Jung Sungkyu, Qiao Xingye
Department of Statistics, University of Pittsburgh, Pittsburgh, Pennsylvania 15260, U.S.A.
Department of Mathematical Sciences, Binghamton University, State University of New York, Binghamton, New York 13902-6000, U.S.A.
Biometrics. 2014 Sep;70(3):536-45. doi: 10.1111/biom.12164. Epub 2014 Mar 3.

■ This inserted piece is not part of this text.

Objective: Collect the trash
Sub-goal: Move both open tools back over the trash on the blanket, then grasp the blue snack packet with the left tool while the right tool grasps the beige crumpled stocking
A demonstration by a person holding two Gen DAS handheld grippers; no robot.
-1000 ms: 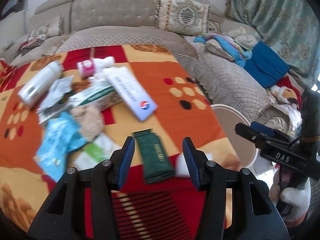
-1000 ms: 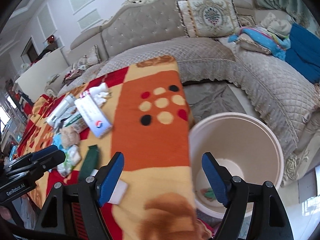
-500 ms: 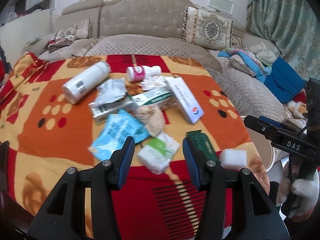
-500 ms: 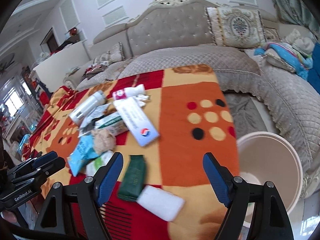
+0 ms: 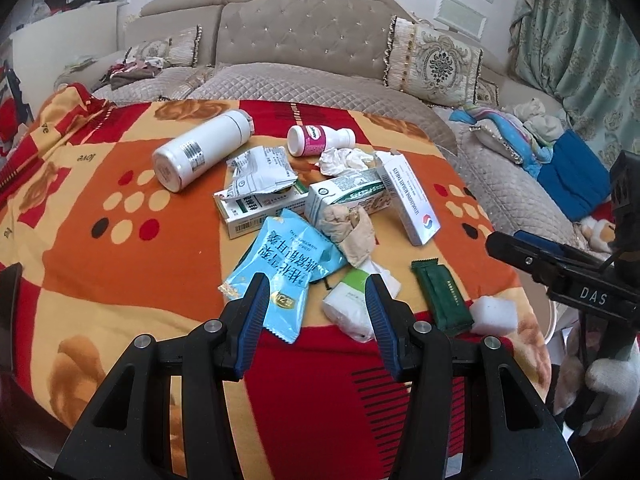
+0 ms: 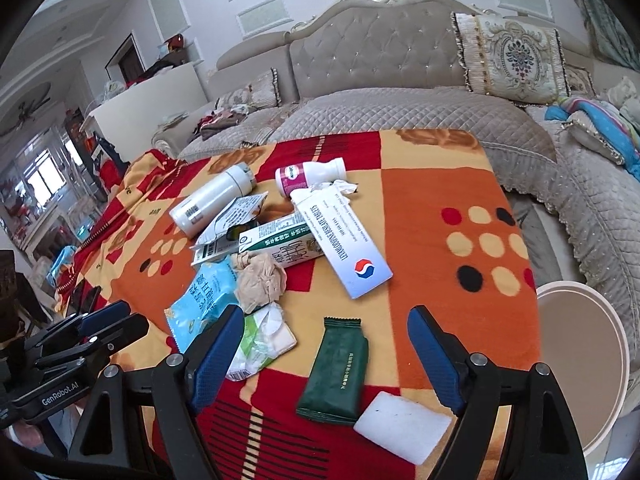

Set classification problems arise when classification tasks are based on sets of observations as opposed to individual observations. In set classification, a classification rule is trained with N sets of observations, where each set is labeled with class information, and the prediction of a class label is performed also with a set of observations. Data sets for set classification appear, for example, in diagnostics of disease based on multiple cell nucleus images from a single tissue. Relevant statistical models for set classification are introduced, which motivate a set classification framework based on context-free feature extraction. By understanding a set of observations as an empirical distribution, we employ a data-driven method to choose those features which contain information on location and major variation. In particular, the method of principal component analysis is used to extract the features of major variation. Multidimensional scaling is used to represent features as vector-valued points on which conventional classifiers can be applied. The proposed set classification approaches achieve better classification results than competing methods in a number of simulated data examples. The benefits of our method are demonstrated in an analysis of histopathology images of cell nuclei related to liver cancer.
当分类任务基于观测集而非单个观测值时,就会出现集合分类问题。在集合分类中,使用N组观测值训练分类规则,其中每组观测值都带有类别信息,并且类别标签的预测也是基于一组观测值进行的。例如,基于来自单个组织的多个细胞核图像进行疾病诊断时,就会出现用于集合分类的数据集。引入了用于集合分类的相关统计模型,这些模型推动了基于上下文无关特征提取的集合分类框架。通过将一组观测值理解为经验分布,我们采用数据驱动的方法来选择那些包含位置和主要变化信息的特征。特别地,使用主成分分析方法来提取主要变化的特征。使用多维缩放将特征表示为向量值点,以便可以应用传统分类器。在一些模拟数据示例中,所提出的集合分类方法比竞争方法取得了更好的分类结果。我们的方法的优势在对与肝癌相关的细胞核组织病理学图像的分析中得到了证明。